If you’ve built an application that calls any kind of remote Web API – be it based on SOAP, REST/HTTP, Thrift, JSON-RPC or otherwise – your code must absolutely expect it to fail. Expecting your remote API calls to always work is a recipe for a late-night call to your phone during a future system disaster. As Steve Vinoski correctly states, the “illusion of RPC” runs deep in the programming world, and engineers who treat remote Web API calls the same way as local function calls do so at their peril.
Here are some of the many ways that a call to a distributed system can fail. It’s not an exhaustive list by any means, but it’s a start.
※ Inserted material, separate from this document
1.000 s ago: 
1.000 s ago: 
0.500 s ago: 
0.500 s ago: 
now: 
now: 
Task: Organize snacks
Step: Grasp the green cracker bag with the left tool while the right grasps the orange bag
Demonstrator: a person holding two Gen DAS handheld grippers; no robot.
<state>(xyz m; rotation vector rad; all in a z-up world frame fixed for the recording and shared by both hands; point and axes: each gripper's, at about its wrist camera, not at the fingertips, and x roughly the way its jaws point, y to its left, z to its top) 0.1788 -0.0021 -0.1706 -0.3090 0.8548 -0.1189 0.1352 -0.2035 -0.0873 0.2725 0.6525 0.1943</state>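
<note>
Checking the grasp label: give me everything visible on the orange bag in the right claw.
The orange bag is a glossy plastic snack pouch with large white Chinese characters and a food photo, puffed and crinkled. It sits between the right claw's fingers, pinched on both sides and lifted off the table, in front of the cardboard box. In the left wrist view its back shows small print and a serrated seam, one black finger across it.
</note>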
Failures of Infrastructure
These are the most basic of failures, usually experienced at the network level.
DNS Lookup Failures
The GoDaddy failure of August 2012 caused millions of DNS names to be unreachable. It’s likely that your application code expects healthy, speedy conversion of domain names to IP addresses, but if DNS doesn’t respond then it won’t get past even the first hurdle.
Lack of Network Access
Skilled mobile developers assume that their code will communicate over a cellular network that may not be always available, and handle its intermittent nature gracefully. How many developers assume the same unreliability when creating an application intended for deployment within a data center? Routers, cables, switches and power supplies fail all the time, and a failure of any of those devices could leave your system without the ability to reach the outside world right when you need it most.
Loss of Data Center
Amazon’s popular and affordable AWS services are used by a significant number of SaaS providers. Their EC2 uptime guarantee of 99.95% entices many developers to build Web APIs to be hosted within it. While that SLA sounds good, the 2011 failure of Amazon’s US-East availability zone showed the technology world what happens when during the 0.05% period. A vast majority of the systems hosted there were completely unreachable during that time, causing a major disruption for many. Importantly, those that followed Amazon’s advice to build redundancy across availability zones (such as Netflix) were able to handle the outage without interruption.
SSL Certificate Issues
SSL certificates are the backbone of secure web communications, but they can be the cause of a lot of frustration. If a server’s domain name changes and the certificate presented by it doesn’t match, the SSL handshake will fail (with good reason).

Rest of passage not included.